**ACTIVITY**.
Read through the listing and copy every line that contains the word "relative".

**PROVIDED MATERIAL**.
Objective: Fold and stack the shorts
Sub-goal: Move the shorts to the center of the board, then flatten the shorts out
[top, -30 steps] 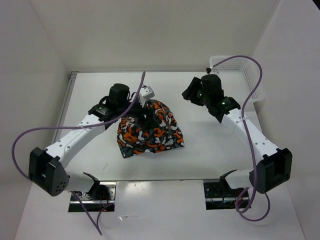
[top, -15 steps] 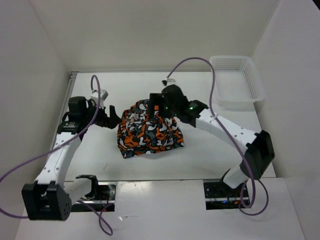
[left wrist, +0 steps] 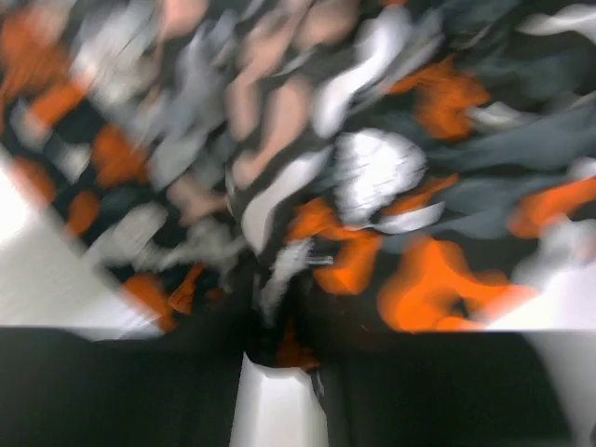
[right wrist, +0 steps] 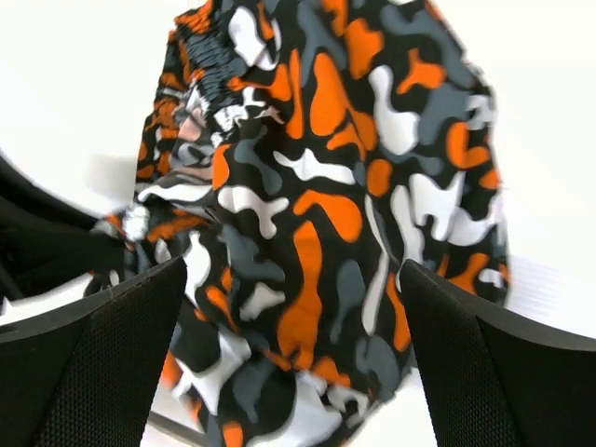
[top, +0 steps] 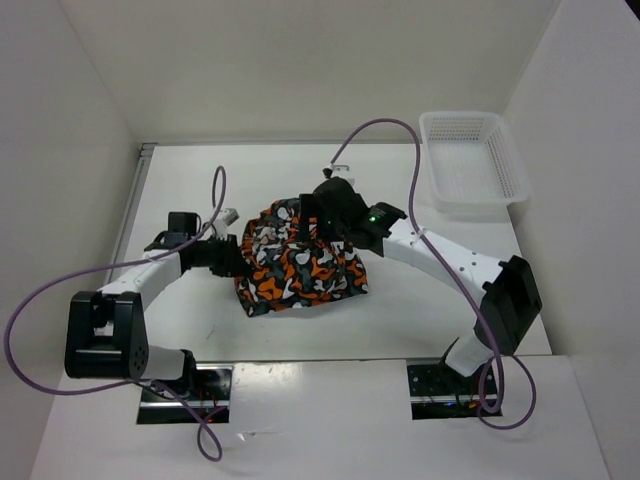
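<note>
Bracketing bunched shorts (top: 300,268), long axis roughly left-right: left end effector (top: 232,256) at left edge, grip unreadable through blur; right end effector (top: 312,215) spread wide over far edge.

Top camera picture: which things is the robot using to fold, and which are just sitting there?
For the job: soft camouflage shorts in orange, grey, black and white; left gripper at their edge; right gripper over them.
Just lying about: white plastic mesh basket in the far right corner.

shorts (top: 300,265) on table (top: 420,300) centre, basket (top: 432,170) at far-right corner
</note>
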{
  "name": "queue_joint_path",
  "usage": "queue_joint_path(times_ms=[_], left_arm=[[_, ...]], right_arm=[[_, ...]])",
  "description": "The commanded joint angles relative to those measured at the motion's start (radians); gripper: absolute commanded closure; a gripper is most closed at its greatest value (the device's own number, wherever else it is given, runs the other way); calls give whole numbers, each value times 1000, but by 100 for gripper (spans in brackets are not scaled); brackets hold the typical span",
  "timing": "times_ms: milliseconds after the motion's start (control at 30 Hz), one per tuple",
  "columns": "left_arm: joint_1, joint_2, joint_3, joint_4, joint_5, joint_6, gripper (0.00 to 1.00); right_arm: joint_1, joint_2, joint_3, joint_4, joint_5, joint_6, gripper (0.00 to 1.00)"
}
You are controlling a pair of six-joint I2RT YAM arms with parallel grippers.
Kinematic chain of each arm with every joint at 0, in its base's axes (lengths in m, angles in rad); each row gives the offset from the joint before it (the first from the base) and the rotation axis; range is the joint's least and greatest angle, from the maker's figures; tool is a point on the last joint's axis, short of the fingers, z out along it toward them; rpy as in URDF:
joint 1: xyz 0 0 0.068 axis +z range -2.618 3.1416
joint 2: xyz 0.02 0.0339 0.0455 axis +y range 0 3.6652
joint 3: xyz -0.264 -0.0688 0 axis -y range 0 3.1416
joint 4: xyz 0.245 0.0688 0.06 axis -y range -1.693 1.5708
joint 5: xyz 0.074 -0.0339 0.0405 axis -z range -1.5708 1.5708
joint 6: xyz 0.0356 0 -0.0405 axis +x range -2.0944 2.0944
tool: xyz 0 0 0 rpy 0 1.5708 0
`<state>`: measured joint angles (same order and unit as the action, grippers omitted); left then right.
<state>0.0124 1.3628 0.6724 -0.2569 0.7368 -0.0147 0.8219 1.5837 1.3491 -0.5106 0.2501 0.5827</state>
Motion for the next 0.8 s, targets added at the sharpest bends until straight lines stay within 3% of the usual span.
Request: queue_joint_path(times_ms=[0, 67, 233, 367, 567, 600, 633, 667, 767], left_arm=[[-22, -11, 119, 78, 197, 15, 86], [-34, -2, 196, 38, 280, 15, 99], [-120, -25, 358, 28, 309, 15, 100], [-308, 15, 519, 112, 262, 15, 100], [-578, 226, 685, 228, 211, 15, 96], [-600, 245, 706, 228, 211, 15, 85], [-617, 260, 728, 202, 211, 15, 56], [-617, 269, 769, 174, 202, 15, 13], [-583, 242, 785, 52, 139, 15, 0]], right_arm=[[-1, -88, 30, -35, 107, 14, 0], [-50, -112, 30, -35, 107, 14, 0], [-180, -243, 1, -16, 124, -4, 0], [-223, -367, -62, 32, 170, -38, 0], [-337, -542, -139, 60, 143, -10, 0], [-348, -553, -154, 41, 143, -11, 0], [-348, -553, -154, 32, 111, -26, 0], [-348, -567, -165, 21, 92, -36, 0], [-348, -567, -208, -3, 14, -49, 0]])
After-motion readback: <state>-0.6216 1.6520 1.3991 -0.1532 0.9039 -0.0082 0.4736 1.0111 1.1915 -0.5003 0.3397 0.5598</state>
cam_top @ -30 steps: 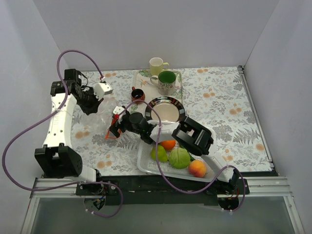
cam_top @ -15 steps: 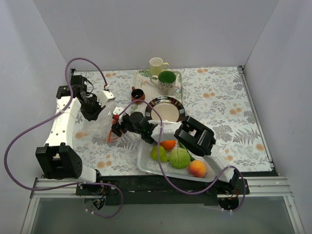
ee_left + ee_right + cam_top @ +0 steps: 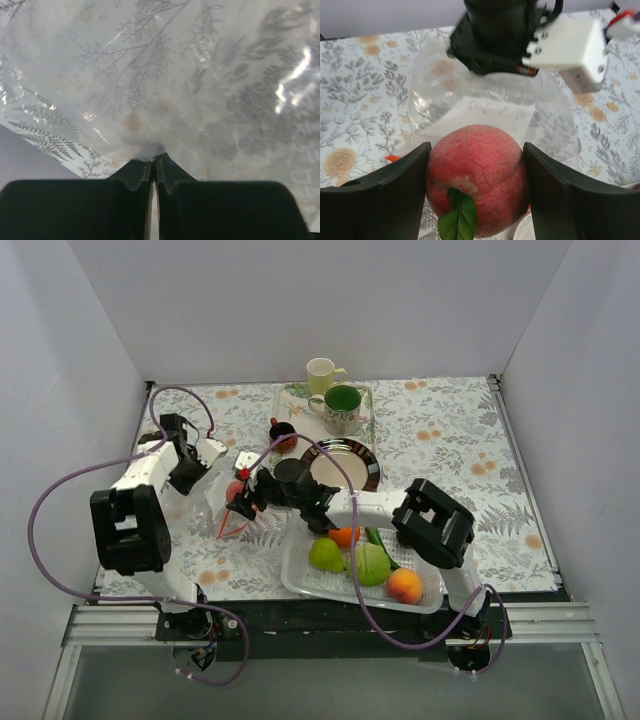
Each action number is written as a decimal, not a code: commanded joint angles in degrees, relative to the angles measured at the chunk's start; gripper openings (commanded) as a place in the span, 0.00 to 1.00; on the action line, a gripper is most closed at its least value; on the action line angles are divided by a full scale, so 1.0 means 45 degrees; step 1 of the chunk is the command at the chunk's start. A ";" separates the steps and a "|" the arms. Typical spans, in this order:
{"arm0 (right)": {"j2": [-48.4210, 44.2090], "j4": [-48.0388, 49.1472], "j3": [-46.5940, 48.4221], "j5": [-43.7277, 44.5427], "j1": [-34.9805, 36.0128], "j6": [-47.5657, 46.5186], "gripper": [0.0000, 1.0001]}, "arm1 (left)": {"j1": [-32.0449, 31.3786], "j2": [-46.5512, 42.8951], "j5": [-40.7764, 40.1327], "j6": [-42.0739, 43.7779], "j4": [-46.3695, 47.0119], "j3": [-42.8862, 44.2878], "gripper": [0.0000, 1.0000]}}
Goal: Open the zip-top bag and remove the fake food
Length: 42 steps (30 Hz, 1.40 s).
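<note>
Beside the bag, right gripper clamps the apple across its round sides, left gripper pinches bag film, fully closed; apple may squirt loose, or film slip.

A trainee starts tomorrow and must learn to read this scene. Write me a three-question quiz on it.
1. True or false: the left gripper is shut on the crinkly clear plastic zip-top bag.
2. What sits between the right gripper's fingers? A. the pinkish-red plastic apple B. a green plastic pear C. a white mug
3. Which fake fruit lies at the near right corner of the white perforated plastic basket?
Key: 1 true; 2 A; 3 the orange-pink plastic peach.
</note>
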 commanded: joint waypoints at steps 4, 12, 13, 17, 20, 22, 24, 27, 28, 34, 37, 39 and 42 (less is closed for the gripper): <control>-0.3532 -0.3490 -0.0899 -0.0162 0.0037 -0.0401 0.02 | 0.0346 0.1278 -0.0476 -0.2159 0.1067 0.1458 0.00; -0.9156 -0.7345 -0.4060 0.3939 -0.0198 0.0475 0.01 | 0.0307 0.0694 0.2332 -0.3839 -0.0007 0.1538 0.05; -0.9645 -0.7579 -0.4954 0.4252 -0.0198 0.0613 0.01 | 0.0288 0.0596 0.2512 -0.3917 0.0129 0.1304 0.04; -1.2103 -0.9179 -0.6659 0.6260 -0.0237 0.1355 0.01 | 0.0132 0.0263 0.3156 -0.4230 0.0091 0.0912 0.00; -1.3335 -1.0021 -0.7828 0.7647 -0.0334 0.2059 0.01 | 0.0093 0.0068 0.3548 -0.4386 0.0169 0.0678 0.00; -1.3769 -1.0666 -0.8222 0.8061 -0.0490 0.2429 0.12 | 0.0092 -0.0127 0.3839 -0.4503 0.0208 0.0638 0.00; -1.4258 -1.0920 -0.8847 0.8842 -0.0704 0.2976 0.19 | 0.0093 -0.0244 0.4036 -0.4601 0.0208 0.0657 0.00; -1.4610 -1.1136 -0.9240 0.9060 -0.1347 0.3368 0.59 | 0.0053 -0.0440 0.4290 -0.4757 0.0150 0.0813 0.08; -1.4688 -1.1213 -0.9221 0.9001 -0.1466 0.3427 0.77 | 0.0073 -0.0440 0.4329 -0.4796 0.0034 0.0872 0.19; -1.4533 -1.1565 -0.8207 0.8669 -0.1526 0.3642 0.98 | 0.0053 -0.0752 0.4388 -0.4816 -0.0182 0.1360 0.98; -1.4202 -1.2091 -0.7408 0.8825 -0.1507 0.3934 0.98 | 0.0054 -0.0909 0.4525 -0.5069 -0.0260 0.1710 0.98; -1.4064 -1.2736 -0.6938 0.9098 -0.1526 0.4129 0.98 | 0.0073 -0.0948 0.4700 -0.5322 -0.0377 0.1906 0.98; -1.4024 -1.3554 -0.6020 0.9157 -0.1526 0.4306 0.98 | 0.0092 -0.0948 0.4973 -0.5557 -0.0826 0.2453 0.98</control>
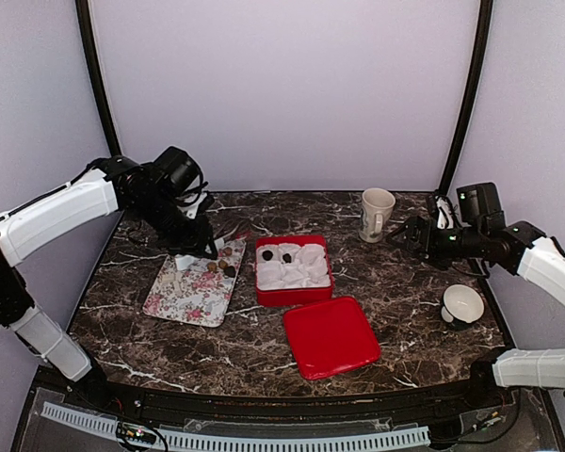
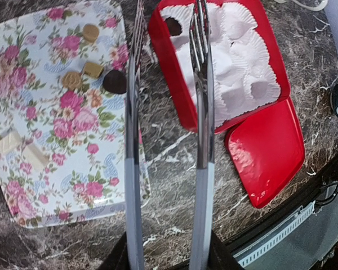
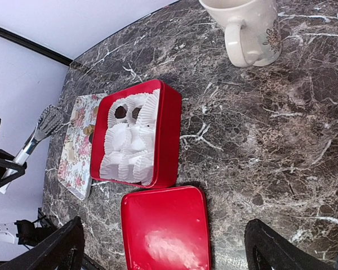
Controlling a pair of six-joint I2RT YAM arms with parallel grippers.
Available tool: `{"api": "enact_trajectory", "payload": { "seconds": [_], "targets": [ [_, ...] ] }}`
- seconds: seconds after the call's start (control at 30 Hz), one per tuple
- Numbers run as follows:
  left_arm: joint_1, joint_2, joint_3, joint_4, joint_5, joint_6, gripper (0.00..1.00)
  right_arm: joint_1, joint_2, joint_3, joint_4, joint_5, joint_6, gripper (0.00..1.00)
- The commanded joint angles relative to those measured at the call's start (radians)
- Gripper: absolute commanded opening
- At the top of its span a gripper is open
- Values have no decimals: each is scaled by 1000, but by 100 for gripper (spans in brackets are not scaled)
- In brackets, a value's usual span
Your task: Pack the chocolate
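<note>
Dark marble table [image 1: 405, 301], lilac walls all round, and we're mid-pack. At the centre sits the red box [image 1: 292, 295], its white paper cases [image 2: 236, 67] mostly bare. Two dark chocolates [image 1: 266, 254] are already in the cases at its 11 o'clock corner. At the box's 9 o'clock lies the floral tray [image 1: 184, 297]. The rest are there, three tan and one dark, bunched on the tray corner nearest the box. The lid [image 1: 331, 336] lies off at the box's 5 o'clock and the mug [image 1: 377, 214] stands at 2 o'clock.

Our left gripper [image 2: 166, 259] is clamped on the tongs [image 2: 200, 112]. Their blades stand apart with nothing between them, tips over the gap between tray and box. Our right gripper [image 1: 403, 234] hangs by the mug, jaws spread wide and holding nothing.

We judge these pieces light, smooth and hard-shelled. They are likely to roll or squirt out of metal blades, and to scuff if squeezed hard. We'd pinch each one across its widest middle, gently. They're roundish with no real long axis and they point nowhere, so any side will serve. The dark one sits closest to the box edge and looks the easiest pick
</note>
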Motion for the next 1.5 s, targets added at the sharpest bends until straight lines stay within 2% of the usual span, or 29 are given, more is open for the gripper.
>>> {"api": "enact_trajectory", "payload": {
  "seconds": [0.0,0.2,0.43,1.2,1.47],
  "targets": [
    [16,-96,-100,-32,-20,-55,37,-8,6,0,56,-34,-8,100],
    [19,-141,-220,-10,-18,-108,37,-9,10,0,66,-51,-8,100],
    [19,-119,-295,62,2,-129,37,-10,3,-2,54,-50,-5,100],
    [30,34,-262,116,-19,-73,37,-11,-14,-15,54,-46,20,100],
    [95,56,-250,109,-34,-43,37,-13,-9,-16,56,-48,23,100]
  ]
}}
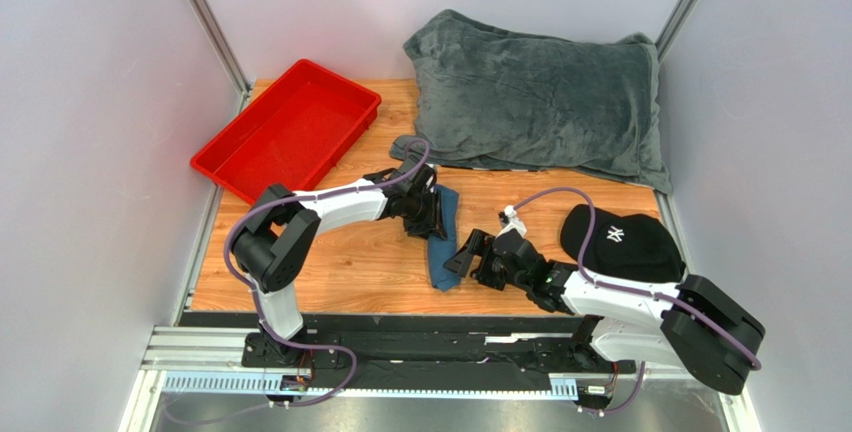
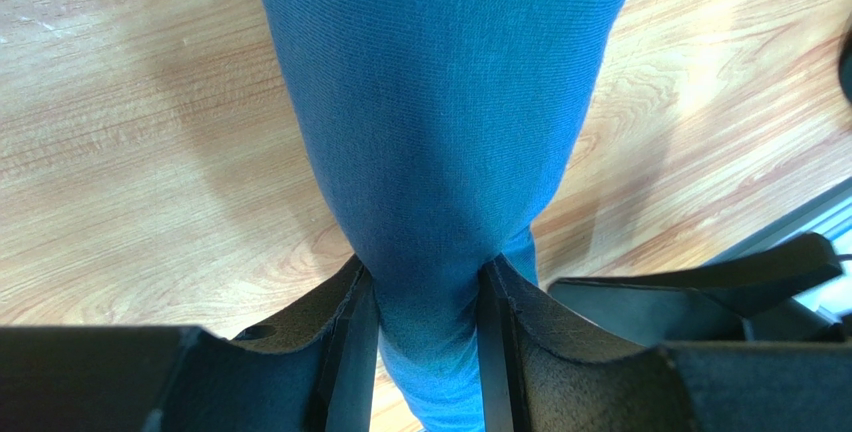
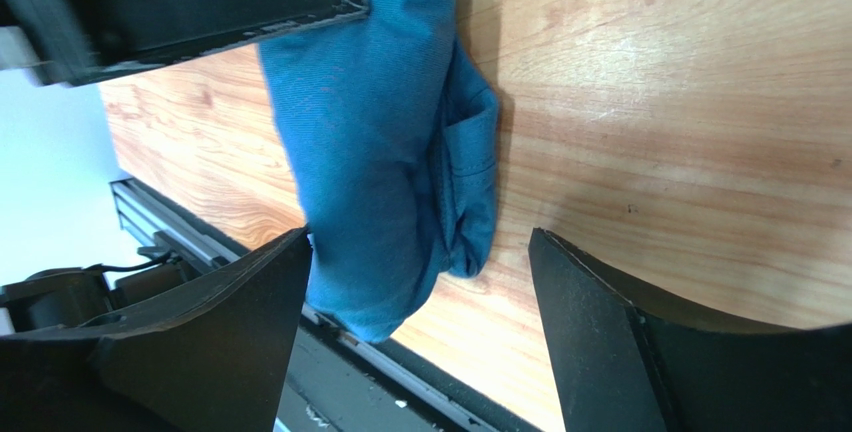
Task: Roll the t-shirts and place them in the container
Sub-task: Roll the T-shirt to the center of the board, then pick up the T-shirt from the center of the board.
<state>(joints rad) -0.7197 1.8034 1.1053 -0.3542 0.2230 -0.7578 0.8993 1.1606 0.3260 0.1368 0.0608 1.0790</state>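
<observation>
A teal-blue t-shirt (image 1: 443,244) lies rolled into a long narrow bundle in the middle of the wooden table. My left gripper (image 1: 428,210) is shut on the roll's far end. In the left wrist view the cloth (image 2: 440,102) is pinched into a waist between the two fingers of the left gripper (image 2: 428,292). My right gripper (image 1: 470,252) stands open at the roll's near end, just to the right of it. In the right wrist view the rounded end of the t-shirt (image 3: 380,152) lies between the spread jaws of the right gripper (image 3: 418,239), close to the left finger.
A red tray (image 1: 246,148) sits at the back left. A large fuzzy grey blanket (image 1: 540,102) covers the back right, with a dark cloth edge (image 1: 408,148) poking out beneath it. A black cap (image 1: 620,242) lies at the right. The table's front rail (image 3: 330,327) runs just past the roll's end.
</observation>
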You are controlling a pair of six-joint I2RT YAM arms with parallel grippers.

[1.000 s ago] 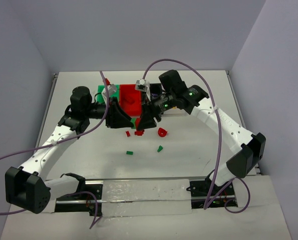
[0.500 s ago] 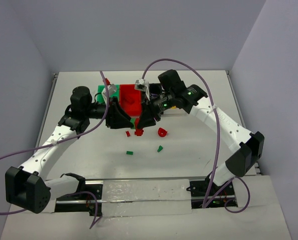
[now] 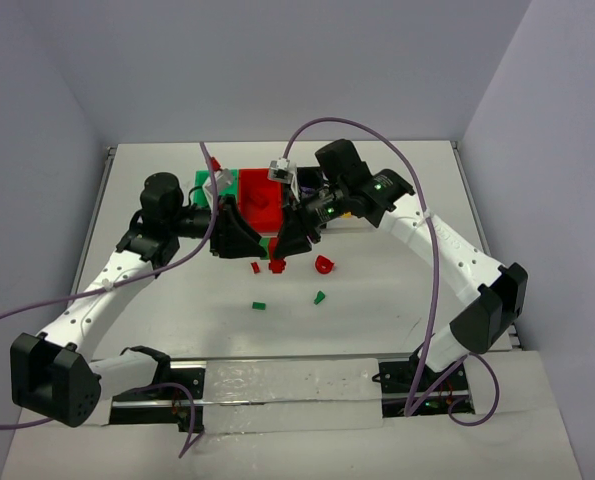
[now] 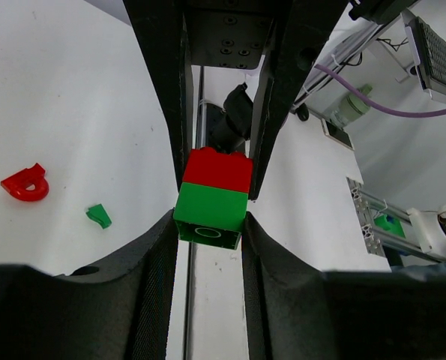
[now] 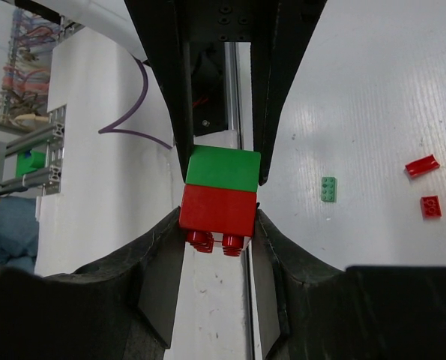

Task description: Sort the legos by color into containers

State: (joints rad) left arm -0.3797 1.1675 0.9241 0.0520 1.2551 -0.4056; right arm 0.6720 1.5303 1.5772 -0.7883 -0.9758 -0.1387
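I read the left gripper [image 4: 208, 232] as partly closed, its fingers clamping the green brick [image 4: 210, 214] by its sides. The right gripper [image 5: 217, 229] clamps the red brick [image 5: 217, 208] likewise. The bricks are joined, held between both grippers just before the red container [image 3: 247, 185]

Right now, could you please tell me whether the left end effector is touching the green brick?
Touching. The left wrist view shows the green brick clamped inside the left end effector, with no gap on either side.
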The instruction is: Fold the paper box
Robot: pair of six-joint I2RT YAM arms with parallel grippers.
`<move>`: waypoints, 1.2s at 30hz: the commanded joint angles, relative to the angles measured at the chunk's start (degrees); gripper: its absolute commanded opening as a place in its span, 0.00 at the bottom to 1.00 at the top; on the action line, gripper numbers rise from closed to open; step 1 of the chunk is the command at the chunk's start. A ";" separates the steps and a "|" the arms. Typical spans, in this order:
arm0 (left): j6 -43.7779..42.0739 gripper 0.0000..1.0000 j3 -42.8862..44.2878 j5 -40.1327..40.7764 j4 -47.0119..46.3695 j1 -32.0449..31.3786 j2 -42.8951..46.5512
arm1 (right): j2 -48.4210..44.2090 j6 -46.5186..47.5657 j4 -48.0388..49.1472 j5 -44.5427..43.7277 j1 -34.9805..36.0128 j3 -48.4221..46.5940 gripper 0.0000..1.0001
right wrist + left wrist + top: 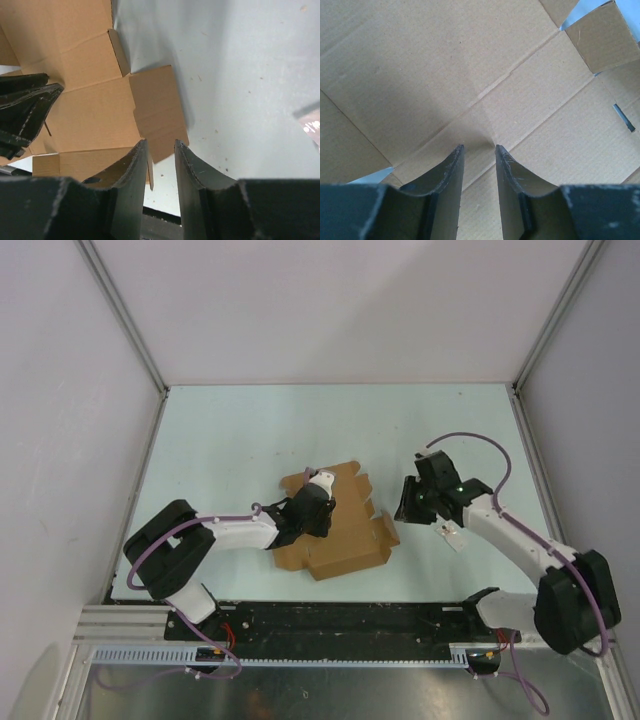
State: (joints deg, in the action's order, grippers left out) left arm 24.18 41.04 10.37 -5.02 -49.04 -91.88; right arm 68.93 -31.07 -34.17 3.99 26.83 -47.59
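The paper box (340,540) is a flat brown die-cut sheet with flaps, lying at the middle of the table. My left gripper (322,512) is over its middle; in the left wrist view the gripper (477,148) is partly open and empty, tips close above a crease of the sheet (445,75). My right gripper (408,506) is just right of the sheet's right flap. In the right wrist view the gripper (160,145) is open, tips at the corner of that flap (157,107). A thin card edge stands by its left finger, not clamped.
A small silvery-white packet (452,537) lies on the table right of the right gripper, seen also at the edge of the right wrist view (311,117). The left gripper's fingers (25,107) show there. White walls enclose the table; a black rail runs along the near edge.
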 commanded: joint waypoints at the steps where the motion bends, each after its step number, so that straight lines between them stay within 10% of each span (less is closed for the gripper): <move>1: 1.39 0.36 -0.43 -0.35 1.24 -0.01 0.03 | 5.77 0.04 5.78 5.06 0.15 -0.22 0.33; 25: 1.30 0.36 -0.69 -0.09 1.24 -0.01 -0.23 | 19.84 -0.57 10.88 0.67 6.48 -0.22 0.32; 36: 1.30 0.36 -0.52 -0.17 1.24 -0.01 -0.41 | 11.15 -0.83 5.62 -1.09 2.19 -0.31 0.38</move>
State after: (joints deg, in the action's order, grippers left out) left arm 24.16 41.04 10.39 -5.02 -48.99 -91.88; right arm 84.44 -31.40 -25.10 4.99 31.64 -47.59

**SOLVED EXERCISE**.
  "description": "The commanded joint angles relative to those measured at the motion's start (radians); gripper: absolute commanded closure; a gripper is most closed at its greatest value (the device's own number, wherever else it is given, runs the other way); calls give whole numbers, each value times 1000, but by 100 for gripper (spans in brackets are not scaled); brackets hold the typical span",
Each action number is written as a decimal, not a code: commanded joint angles in degrees, relative to the angles measured at the chunk's start; gripper openings (commanded) as a place in the span, 0.00 to 1.00; on the action line, a gripper is most closed at its least value; on the action line angles are divided by a full scale, so 1.0 means 45 degrees; step 1 of the chunk is the command at the chunk's start. A ";" separates the steps and a "|" the arms. Typical spans, in this order:
- The commanded joint angles relative to those measured at the call's start (radians)
`<move>`: waypoints, 1.2s at 30hz: the commanded joint angles, relative to the angles measured at the chunk's start (degrees); gripper: its absolute commanded opening as a place in its span, 0.00 at the bottom to 1.00 at the top; on the action line, gripper numbers rise from closed to open; step 1 of the chunk is the command at the chunk's start. A ";" separates the steps and a "|" the arms. Typical spans, in this order:

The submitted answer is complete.